Goal of the exercise:
Look through the records that follow. Copy every line containing the word "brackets".

[Stored records]
::::::::

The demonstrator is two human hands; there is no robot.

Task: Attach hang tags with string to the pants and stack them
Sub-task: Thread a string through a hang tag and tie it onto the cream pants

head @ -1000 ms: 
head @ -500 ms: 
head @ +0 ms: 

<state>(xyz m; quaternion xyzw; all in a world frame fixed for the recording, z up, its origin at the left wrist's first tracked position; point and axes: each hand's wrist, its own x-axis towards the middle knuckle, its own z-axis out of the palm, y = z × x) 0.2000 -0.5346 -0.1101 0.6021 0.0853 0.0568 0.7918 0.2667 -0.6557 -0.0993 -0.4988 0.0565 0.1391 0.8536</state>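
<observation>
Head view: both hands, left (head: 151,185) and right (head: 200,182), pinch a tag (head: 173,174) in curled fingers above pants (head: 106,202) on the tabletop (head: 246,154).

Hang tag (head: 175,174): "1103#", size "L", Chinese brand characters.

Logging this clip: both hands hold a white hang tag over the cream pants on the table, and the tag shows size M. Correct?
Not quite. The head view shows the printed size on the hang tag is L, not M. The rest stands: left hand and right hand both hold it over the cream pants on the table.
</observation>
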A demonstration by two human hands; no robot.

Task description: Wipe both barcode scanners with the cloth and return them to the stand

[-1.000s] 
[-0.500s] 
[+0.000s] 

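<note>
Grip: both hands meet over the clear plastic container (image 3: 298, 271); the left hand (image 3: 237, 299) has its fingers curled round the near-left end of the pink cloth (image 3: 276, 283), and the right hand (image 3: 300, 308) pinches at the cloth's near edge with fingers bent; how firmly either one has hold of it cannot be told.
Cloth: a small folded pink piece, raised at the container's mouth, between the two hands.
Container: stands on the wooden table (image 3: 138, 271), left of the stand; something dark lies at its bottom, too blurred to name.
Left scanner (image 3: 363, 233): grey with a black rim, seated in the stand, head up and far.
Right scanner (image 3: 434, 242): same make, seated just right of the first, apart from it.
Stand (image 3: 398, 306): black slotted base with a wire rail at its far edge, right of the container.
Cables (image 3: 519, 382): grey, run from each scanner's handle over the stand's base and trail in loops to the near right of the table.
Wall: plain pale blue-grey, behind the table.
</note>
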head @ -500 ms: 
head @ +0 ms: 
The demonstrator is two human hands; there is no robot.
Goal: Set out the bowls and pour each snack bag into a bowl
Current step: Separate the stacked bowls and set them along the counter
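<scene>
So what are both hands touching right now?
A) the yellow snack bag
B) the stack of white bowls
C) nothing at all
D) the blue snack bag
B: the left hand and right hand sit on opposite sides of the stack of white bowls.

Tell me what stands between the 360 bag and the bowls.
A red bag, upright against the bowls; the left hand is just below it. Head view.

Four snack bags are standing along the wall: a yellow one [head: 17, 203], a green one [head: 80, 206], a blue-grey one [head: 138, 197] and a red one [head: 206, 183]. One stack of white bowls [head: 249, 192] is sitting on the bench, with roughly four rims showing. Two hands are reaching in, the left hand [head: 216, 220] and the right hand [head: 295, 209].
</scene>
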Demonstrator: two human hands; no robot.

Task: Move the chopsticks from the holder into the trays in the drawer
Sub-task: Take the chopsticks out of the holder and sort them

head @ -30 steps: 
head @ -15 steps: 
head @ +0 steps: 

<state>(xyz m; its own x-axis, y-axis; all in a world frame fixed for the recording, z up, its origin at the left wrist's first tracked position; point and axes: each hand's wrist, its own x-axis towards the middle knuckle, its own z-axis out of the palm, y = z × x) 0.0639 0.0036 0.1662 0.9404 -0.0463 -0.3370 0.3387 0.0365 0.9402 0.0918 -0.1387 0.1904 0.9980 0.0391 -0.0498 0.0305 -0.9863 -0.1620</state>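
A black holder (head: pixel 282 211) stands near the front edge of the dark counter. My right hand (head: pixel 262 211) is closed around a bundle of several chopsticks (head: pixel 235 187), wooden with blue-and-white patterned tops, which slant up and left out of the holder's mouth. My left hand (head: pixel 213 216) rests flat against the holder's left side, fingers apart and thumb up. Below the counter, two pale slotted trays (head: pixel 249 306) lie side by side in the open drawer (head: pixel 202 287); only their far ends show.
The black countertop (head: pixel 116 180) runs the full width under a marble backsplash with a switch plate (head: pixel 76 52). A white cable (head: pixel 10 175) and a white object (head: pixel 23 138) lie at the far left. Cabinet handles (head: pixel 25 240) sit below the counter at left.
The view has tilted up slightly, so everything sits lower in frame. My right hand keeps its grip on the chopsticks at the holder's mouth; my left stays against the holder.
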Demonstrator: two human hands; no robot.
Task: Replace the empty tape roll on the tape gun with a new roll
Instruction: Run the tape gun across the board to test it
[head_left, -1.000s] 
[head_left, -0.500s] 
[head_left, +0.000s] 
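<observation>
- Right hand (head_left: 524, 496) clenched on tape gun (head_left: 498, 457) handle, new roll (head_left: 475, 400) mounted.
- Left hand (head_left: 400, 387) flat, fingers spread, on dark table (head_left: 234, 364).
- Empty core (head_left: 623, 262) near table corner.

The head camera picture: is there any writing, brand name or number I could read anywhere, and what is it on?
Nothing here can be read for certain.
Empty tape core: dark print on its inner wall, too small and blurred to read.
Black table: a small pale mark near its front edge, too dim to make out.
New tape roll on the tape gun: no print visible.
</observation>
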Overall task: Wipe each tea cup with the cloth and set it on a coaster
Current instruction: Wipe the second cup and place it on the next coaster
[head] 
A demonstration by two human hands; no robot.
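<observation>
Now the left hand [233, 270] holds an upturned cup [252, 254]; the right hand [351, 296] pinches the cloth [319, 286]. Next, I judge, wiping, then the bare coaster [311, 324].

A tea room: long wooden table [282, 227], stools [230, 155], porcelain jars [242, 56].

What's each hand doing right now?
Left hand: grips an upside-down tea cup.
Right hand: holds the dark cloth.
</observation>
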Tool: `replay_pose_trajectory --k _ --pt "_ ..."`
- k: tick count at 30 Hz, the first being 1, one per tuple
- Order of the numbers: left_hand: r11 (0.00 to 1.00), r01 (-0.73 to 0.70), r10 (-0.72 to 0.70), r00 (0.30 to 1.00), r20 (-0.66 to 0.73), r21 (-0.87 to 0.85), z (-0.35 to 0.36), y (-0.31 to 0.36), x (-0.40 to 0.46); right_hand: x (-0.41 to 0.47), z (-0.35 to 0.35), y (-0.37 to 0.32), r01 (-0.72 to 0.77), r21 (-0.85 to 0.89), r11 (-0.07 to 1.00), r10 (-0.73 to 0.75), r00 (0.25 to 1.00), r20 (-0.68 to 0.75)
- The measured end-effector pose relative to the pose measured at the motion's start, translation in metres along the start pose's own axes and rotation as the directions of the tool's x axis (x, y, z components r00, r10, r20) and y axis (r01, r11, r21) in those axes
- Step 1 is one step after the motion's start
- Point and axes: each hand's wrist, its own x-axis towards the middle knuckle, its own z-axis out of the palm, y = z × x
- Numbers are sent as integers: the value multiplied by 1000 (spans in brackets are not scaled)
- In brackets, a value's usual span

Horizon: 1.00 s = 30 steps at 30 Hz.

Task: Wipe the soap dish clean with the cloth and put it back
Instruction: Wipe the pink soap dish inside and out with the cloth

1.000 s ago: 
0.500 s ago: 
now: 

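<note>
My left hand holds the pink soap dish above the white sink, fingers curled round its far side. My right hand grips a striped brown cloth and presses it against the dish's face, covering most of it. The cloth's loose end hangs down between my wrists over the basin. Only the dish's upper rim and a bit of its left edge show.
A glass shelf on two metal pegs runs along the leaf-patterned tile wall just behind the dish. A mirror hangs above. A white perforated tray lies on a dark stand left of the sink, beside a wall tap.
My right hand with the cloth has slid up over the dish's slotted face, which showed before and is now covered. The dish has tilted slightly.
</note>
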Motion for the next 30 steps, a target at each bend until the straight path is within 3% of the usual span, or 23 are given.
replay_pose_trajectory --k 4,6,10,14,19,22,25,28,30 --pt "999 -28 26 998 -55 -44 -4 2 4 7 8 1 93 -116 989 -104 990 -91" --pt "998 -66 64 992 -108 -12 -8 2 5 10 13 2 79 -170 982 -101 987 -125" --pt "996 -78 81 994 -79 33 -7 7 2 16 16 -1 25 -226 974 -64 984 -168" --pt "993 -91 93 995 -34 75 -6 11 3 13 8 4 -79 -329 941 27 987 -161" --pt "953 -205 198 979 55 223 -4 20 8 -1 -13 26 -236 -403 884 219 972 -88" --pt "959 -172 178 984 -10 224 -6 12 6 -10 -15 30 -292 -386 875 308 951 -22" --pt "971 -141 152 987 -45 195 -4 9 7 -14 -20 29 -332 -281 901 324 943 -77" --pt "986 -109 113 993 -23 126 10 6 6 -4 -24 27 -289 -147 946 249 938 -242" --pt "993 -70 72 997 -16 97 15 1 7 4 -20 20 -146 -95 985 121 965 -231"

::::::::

Solution to the exercise:
- Numbers are sent as integers: the value multiplied by 1000 (spans in brackets are not scaled)
- In brackets, a value's usual span

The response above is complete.